▶ _EXERCISE PROMPT_
How many lines in the listing below contain the string "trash"? Say only the number.

▶ _DATA BLOCK_
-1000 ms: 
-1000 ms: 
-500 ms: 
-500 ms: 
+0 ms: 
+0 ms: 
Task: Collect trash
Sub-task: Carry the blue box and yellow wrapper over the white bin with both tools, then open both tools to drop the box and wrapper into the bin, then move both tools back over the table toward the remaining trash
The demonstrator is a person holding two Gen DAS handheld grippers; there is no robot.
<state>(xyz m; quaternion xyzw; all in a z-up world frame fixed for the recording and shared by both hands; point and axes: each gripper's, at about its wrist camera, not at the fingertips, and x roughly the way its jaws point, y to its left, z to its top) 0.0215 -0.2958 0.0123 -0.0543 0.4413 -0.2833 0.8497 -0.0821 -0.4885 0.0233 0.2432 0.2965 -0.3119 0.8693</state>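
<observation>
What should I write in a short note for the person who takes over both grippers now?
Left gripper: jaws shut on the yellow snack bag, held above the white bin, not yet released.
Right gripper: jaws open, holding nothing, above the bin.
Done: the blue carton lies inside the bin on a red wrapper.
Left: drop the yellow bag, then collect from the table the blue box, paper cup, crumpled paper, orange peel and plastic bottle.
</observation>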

▶ _TASK ANSWER_
2